Prompt: Omit the pictures, and output the rest of the entries exactly as written.

(Collected data entries)
· · · · ·

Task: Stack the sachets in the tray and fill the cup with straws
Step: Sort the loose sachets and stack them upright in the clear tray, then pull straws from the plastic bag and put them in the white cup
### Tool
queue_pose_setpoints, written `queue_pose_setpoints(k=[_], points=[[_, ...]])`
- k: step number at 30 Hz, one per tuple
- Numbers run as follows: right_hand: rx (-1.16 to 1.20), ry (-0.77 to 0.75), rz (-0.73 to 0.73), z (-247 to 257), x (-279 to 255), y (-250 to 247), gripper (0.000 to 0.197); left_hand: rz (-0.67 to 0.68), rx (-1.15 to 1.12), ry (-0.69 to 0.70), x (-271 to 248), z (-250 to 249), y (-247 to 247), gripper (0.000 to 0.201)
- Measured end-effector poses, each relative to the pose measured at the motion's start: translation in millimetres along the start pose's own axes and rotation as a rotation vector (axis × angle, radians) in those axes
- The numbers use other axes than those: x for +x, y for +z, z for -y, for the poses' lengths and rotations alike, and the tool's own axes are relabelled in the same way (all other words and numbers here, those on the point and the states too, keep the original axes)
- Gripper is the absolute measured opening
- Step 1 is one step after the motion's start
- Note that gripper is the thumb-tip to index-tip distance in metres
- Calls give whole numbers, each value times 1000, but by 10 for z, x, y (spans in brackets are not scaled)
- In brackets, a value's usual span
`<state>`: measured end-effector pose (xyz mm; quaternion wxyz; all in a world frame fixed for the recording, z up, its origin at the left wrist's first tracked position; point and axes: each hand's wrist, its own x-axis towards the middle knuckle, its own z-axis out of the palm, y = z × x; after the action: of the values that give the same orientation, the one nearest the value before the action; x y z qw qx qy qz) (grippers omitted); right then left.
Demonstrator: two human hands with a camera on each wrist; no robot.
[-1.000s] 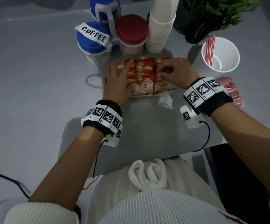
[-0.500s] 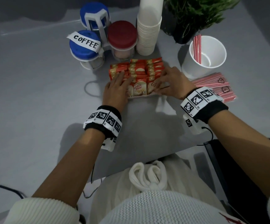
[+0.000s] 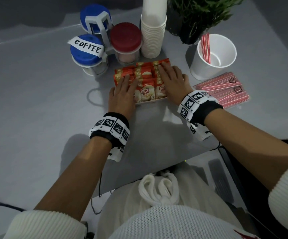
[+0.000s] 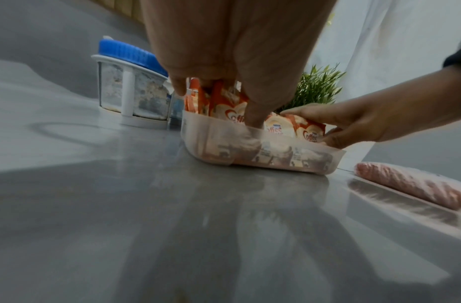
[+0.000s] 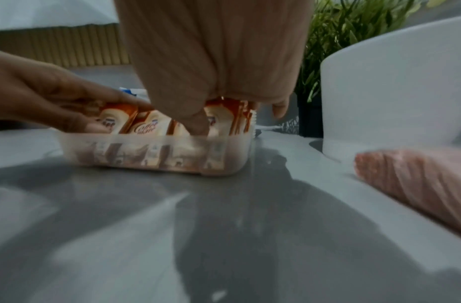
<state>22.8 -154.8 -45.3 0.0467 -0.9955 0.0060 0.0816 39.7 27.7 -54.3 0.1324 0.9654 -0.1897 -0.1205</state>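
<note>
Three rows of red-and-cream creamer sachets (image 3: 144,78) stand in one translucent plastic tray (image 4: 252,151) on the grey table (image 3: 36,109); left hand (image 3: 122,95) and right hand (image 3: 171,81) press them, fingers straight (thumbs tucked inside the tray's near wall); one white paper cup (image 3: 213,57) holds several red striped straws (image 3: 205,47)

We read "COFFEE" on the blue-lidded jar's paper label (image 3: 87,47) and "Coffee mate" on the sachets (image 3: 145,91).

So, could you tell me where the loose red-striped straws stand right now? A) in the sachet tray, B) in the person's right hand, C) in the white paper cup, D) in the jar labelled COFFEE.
C: a few red-striped straws lean against the inner wall of the white paper cup, while the right hand rests on the sachets.
</note>
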Motion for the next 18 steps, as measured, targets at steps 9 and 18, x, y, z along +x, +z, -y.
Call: queue_pose_setpoints(k=[9, 18], points=[[85, 50, 181, 24, -32, -100, 68, 40, 19, -9, -22, -20, -71, 67], [369, 95, -128, -225, -195, -247, 62, -69, -27, 50, 58, -265, -266, 79]])
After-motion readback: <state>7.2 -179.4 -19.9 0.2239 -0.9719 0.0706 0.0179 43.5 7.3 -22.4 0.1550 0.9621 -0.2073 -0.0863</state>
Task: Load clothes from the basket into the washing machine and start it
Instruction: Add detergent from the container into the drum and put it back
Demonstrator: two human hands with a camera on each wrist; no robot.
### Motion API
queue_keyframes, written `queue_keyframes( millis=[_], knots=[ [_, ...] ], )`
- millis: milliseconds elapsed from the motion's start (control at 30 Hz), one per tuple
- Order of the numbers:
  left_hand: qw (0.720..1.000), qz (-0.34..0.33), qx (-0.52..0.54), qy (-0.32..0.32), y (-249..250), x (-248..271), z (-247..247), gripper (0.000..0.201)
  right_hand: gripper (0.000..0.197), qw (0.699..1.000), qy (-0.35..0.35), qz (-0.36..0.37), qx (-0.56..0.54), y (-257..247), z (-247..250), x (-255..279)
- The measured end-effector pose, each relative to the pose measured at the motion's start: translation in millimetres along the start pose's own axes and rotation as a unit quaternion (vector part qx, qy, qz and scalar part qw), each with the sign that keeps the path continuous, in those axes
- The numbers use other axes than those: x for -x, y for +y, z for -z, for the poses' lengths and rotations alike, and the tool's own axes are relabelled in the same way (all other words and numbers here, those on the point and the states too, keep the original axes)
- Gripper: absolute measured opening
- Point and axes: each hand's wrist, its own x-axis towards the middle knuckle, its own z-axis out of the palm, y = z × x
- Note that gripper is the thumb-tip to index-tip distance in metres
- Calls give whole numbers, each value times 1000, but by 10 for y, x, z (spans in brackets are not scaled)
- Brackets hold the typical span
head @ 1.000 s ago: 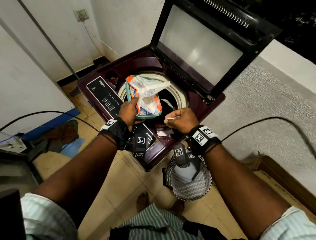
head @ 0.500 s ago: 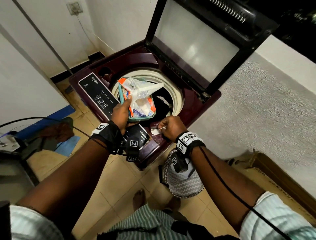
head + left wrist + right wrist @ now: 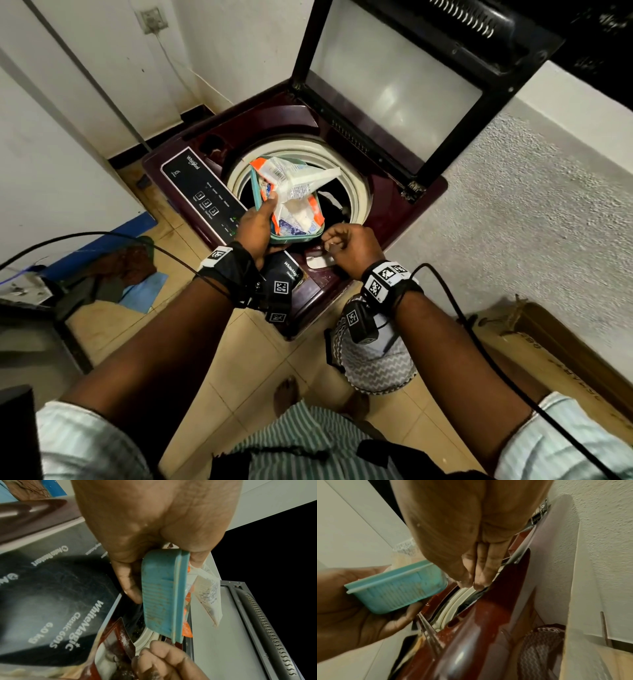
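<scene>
Head view: detergent step at my washing machine (image 3: 394,192).
My left hand (image 3: 255,228) grips the teal tub (image 3: 298,236) over the drum; my right hand (image 3: 349,248), nearer the dispenser below, pinches something unclear; the basket (image 3: 373,366) stands by my feet.

washing machine top (image 3: 383,219): glossy maroon plastic, light glinting off it
control panel (image 3: 191,181): smooth black, glassy, white print
lid (image 3: 394,85): clear pane in a black frame
drum rim (image 3: 356,192): cream plastic, matt
tub (image 3: 159,595): turquoise plastic, ribbed sides, scuffed and stained
packet (image 3: 301,185): thin crinkled plastic film, white and orange print
basket (image 3: 373,370): woven cloth, grey-white zigzag
wall (image 3: 513,212): rough, grainy plaster
floor (image 3: 239,370): smooth beige tiles
</scene>
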Motion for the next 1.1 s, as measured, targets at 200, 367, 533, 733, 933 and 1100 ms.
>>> queue_keyframes(
  millis=[200, 367, 533, 733, 933, 1100],
  knots=[
    [1000, -5, -3, -18, -3, -9, -113, 52, 12, 999, -9, -21, -35, 7, 104, -13],
    [999, -19, -4, -26, 5, -23, -127, 51, 21, 1000, -3, -14, -25, 28, 104, 62],
    [1000, -16, -6, -22, -49, -9, -66, 60, 9, 997, 26, -42, -51, 98, 119, 75],
    [998, -42, -11, -53, -137, 40, -165, 52, 26, 985, 72, -102, -115, 42, 213, 50],
    [995, -46, -18, -92, -202, 65, -456, 52, 40, 985, 63, -104, -121, 19, 395, 168],
    [991, -31, -13, -131, -258, 79, -819, 57, 31, 990, 88, -85, -71, 64, 784, 321]
  ],
)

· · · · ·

Task solution:
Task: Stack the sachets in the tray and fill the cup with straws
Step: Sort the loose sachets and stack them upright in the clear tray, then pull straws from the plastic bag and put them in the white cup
### Tool
queue_pose_setpoints, written `queue_pose_setpoints(k=[_], points=[[_, ...]])`
- k: step number at 30 Hz, one per tuple
- Numbers run as follows: right_hand: rx (-1.16 to 1.20), ry (-0.77 to 0.75), rz (-0.73 to 0.73), z (-247 to 257), x (-279 to 255), y (-250 to 247), gripper (0.000 to 0.197); left_hand: rz (-0.67 to 0.68), rx (-1.15 to 1.12), ry (-0.69 to 0.70), x (-271 to 248), z (-250 to 249), y (-247 to 247), gripper (0.000 to 0.201)
- Measured end-effector poses, each relative to the pose measured at the motion's start: translation in millimetres along the start pose's own axes and rotation as a rotation vector (axis × angle, radians) in those axes
- The numbers use other axes than those: x for +x, y for +z, z for -y, for the poses' lengths and rotations alike, and the tool's own axes are relabelled in the same way (all other words and numbers here, those on the point and the states too, keep the original axes)
- Gripper is the absolute measured opening
- Step 1 is one step after the motion's start
- Note that gripper is the thumb-tip to index-tip distance in metres
- Calls give whole numbers, each value times 1000, but by 10 for z, x, y (spans in brackets are not scaled)
- In brackets, a value's usual span
`<state>`: measured end-effector pose (xyz mm; quaternion wxyz; all in a world frame fixed for the recording, z up, its origin at the left wrist's first tracked position; point and axes: each hand's wrist, its own x-axis towards the middle knuckle, its own z-axis out of the palm, y = z × x; after the action: of the values that give the same orientation, the one nearest the value before the action; x y z qw qx qy qz) (grippers omitted); right then left.
Demonstrator: two human hands with a camera on each wrist; no robot.
[-1.000s] 
[-0.500s] 
[+0.000s] 
[+0.000s] 
[+0.000s] 
<state>22.8 -154.8 -45.3 0.0467 -0.9955 0.0060 0.0816 39.7 27.7 -54.3 0.1324 0.9654 -0.1897 -0.1205</state>
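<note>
Three rows of red-and-cream creamer sachets (image 3: 144,78) stand in one translucent plastic tray (image 4: 252,151) on the grey table (image 3: 36,109); left hand (image 3: 122,95) and right hand (image 3: 171,81) press them, fingers straight (thumbs tucked inside the tray's near wall); one white paper cup (image 3: 213,57) holds several red striped straws (image 3: 205,47)

We read "COFFEE" on the blue-lidded jar's paper label (image 3: 87,47) and "Coffee mate" on the sachets (image 3: 145,91).

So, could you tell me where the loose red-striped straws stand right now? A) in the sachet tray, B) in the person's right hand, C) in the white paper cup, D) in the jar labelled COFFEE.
C: a few red-striped straws lean against the inner wall of the white paper cup, while the right hand rests on the sachets.
</note>
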Motion for the next 18 steps, as measured, targets at steps 9 and 18, x, y, z along +x, +z, -y.
Call: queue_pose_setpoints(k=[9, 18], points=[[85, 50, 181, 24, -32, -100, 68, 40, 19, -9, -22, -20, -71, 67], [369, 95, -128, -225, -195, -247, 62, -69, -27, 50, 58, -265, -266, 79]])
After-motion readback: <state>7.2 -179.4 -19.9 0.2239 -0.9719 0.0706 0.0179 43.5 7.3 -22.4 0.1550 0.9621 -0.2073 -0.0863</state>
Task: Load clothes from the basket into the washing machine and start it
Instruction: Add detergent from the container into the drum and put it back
Demonstrator: two human hands with a camera on each wrist; no robot.
### Motion API
queue_keyframes, written `queue_keyframes( millis=[_], knots=[ [_, ...] ], )`
- millis: milliseconds elapsed from the motion's start (control at 30 Hz), one per tuple
- Order of the numbers:
  left_hand: qw (0.720..1.000), qz (-0.34..0.33), qx (-0.52..0.54), qy (-0.32..0.32), y (-249..250), x (-248..271), z (-247..247), gripper (0.000..0.201)
  right_hand: gripper (0.000..0.197), qw (0.699..1.000), qy (-0.35..0.35), qz (-0.36..0.37), qx (-0.56..0.54), y (-257..247), z (-247..250), x (-255..279)
- The measured end-effector pose, each relative to the pose measured at the motion's start: translation in millimetres along the start pose's own axes and rotation as a unit quaternion (vector part qx, qy, qz and scalar part qw), each with the sign that keeps the path continuous, in those axes
- The numbers use other axes than those: x for -x, y for +y, z for -z, for the poses' lengths and rotations alike, and the tool's own axes are relabelled in the same way (all other words and numbers here, those on the point and the states too, keep the original axes)
- Gripper: absolute measured opening
- Point and axes: each hand's wrist, its own x-axis towards the middle knuckle, its own z-axis out of the palm, y = z × x
- Note that gripper is the thumb-tip to index-tip distance in metres
- Calls give whole numbers, each value times 1000, but by 10 for y, x, z (spans in brackets are not scaled)
- Brackets hold the typical span
head @ 1.000 s ago: 
head @ 0.500 s ago: 
head + left wrist + right wrist @ now: 
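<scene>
Head view: detergent step at my washing machine (image 3: 394,192).
My left hand (image 3: 255,228) grips the teal tub (image 3: 298,236) over the drum; my right hand (image 3: 349,248), nearer the dispenser below, pinches something unclear; the basket (image 3: 373,366) stands by my feet.

washing machine top (image 3: 383,219): glossy maroon plastic, light glinting off it
control panel (image 3: 191,181): smooth black, glassy, white print
lid (image 3: 394,85): clear pane in a black frame
drum rim (image 3: 356,192): cream plastic, matt
tub (image 3: 159,595): turquoise plastic, ribbed sides, scuffed and stained
packet (image 3: 301,185): thin crinkled plastic film, white and orange print
basket (image 3: 373,370): woven cloth, grey-white zigzag
wall (image 3: 513,212): rough, grainy plaster
floor (image 3: 239,370): smooth beige tiles
</scene>
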Motion for the next 1.1 s, as measured, targets at 200, 367, 533, 733, 933 and 1100 ms.
>>> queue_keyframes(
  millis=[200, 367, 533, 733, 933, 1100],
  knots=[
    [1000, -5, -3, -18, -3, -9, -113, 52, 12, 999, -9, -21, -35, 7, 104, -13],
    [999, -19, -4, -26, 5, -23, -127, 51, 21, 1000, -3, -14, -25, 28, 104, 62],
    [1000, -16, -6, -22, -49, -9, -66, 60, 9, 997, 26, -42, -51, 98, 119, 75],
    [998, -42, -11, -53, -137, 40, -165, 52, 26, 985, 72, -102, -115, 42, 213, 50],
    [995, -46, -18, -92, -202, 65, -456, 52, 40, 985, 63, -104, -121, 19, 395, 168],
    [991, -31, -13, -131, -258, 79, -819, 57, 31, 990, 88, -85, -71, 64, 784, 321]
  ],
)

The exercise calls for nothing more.